Integrasi ekonomi Indonesia ke dalam kerangka kapitalisme global pada akhirnya membuat Indonesia kian termarginalkan. Proses marginalisasi ini tidak terlepas dari segenap manfaat dan nilai tambah dari sumber daya yang melimpah tapi terserap ke pusat kapitalisme, seperti Amerika.
Posisi Kaum Muda
Sebagai negara yang merdeka dan berdaulat, bangsa Indonesia dengan tegas dan jelas mempunyai tujuan yang hendak dicapai, sebagaimana digariskan di dalam konstitusi.

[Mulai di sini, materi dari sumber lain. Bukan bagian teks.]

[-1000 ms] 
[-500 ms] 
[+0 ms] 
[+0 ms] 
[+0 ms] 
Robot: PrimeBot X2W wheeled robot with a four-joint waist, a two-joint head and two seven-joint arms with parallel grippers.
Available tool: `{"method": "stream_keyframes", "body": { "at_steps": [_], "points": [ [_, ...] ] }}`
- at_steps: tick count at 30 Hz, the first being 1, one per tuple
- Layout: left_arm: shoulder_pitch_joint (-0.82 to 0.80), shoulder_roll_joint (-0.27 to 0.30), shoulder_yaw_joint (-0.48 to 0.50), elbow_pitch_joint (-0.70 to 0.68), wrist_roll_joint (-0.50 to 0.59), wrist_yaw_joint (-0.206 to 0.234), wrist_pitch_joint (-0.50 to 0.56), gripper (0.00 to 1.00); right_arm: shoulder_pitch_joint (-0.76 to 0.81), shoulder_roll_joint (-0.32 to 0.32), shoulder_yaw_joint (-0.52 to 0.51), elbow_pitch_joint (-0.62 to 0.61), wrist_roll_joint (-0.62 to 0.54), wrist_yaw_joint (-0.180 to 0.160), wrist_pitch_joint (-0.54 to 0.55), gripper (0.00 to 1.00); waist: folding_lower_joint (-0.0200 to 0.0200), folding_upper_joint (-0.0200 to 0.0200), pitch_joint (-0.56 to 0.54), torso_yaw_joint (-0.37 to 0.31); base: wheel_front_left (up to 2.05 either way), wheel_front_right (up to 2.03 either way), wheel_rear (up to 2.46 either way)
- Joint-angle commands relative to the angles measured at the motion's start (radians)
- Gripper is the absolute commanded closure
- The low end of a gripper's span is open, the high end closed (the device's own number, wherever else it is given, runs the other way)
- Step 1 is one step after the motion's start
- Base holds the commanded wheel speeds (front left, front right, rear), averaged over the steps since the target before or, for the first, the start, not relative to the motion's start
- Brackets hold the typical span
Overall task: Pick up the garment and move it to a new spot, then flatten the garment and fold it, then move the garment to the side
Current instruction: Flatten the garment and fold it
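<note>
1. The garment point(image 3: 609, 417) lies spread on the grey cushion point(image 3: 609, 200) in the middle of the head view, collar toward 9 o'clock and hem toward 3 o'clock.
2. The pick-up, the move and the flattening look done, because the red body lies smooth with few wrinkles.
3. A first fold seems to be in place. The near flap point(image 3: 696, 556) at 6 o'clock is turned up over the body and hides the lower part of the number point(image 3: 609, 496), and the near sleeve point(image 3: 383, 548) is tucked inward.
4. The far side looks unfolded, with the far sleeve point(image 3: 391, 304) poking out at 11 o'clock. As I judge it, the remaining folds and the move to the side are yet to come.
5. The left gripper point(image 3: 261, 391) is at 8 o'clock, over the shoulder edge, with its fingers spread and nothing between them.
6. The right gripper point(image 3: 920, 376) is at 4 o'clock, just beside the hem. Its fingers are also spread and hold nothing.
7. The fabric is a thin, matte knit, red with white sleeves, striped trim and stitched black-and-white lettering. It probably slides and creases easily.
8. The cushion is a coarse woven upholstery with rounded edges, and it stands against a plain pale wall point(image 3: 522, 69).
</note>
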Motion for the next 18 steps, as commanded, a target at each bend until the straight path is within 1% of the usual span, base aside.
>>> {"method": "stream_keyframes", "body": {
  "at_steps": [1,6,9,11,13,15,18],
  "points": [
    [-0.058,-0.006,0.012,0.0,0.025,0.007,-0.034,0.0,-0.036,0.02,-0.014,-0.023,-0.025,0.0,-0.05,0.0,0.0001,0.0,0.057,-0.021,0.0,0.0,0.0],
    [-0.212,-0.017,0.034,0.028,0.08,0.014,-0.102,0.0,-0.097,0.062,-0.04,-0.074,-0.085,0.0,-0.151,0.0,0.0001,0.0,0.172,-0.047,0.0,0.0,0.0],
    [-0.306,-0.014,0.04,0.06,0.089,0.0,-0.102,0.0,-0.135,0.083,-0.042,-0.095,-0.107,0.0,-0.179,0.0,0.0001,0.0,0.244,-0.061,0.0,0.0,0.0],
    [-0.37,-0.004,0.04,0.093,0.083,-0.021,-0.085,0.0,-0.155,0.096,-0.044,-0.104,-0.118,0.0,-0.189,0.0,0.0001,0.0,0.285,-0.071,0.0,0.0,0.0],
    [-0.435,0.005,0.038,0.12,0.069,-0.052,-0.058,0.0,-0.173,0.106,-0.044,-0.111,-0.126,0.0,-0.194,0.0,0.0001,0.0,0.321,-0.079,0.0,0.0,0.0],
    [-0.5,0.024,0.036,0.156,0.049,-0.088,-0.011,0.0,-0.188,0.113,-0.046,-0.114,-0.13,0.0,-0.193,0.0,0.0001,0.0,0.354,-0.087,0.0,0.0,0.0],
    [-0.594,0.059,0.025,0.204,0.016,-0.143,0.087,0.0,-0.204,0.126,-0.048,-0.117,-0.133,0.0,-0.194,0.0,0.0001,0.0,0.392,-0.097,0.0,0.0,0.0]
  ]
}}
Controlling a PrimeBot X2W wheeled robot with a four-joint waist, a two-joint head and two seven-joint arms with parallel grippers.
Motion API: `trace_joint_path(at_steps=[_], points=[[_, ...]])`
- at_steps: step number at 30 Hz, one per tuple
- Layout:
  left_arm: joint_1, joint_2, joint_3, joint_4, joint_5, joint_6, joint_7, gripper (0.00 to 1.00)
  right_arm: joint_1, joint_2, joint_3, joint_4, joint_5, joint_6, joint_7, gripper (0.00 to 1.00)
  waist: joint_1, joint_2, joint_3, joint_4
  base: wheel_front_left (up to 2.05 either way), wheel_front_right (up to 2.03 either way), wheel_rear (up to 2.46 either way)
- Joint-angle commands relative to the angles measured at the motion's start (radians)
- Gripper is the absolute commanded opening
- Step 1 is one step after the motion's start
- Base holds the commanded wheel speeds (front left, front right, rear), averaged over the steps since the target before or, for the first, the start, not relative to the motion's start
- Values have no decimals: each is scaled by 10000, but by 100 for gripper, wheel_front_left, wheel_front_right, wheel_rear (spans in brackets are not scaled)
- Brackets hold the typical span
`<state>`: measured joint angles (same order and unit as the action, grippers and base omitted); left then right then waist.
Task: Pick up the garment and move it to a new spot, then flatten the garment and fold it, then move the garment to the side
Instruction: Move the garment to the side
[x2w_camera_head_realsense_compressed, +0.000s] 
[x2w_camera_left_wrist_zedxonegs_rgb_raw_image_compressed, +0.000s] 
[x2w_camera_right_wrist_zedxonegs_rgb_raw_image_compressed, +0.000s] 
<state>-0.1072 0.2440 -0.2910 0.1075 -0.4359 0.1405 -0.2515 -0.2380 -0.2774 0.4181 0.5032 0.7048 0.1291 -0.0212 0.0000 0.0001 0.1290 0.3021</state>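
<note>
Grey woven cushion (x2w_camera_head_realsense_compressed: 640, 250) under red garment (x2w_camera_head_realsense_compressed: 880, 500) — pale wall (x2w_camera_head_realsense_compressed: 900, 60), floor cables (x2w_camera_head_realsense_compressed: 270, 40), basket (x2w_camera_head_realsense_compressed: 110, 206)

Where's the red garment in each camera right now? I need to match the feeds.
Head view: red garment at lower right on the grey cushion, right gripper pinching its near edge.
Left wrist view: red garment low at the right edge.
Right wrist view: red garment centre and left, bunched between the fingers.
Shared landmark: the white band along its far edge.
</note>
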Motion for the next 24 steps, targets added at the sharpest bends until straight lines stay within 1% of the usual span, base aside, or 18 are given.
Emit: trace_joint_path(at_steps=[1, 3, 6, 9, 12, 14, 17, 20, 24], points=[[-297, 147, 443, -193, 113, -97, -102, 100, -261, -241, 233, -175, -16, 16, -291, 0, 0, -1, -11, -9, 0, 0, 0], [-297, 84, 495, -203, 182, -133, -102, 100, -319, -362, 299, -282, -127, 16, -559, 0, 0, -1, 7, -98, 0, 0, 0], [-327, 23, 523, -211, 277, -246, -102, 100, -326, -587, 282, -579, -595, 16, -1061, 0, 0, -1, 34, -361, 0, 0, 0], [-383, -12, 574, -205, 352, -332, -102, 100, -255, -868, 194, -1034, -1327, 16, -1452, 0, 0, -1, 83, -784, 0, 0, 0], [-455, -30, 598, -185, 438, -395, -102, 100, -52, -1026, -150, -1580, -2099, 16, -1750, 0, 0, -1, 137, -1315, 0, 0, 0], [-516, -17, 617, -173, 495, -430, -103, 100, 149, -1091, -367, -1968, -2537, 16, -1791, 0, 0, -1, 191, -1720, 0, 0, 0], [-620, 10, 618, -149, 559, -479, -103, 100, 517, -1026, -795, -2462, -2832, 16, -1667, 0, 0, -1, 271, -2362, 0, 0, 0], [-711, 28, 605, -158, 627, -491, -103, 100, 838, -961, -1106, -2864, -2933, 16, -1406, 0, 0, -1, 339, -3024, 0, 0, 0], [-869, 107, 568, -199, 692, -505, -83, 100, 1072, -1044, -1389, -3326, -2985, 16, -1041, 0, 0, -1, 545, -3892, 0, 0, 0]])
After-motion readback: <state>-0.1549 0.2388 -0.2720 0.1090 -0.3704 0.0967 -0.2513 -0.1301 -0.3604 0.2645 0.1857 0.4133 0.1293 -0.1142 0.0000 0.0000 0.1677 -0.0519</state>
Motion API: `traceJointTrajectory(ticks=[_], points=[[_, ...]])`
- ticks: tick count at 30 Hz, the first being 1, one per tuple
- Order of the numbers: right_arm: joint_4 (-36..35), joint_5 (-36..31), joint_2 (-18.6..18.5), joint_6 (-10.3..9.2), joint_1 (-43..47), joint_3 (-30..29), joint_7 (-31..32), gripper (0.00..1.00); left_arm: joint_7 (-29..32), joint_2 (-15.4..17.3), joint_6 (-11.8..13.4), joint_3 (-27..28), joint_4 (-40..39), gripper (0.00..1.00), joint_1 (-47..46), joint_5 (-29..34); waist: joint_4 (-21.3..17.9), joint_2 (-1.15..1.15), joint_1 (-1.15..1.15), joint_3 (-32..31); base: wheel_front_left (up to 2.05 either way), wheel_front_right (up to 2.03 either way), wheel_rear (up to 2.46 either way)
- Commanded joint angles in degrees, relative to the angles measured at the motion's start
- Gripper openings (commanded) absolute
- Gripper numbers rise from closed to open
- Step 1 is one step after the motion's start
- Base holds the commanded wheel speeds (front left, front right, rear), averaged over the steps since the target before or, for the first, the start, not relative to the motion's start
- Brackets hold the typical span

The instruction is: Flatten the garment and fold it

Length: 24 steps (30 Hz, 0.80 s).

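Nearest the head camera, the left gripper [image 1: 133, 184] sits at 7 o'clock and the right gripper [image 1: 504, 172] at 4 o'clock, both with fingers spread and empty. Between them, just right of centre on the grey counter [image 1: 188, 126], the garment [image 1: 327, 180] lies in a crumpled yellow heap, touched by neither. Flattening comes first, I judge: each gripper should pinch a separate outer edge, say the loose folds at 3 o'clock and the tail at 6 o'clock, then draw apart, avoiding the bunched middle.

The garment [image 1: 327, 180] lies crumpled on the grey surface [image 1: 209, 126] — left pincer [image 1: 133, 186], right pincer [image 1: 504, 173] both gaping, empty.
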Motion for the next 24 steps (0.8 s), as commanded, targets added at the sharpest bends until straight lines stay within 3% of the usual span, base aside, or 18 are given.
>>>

Dalam upaya mencapai tujuan bernegara, Pemerintah diharapkan dapat mengambil langkah-langkah kebijakan yang membuat negeri ini terus mendekat pada tujuan luhurnya.
Gagasan yang diintrodusir Prabowo terkait pembentukan BPN tentu tidak dapat dilihat secara terpisah dari agenda kebangsaan dan kenegaraan untuk mewujudkan tujuan bernegara. Dari perspektif ini, posisi kaum muda menjadi relevan untuk mengambil peran yang lebih partisipatoris.
Di tengah dinamika pembentukan BPN, posisi kaum muda menjadi mendukung. Sikap ini berangkat dari kondisi objektif akan rendahnya penerimaan negara sehingga diperlukan terobosan guna menjawab tantangan dan persoalan meningkatkan penerimaan negara. Dalam pandangan pemuda, BPN dapat diposisikan sebagai terobosan dan menjadi pintu utama penerimaan negara.
Esensi dukungan pemuda terhadap gagasan pembentukan BPN bukan hanya sebatas urusan meningkatkan penerimaan negara. Lebih dari itu, dukungan tersebut menjadi bagian tidak terpisahkan dari komitmen dan konsistensi dalam mendukung kemandirian negara, di mana pendapatan negara berada dalam kontrol presiden, bukan sebaliknya: proksi dari kekuatan asing!
Kemandirian merupakan pijakan penting negeri ini untuk melindungi diri dari kemungkinan intervensi dan dikte dari pihak-pihak tertentu. Mendukung kemandirian negara tidak berarti memutus ruang kerja sama dan kolaborasi. Sebaliknya, kerja sama dan kolaborasi diletakkan dalam kerangka yang lebih emansipatif, di mana hubungan yang terjalin tidak bersifat dominatif, namun sejajar dan saling menguntungkan.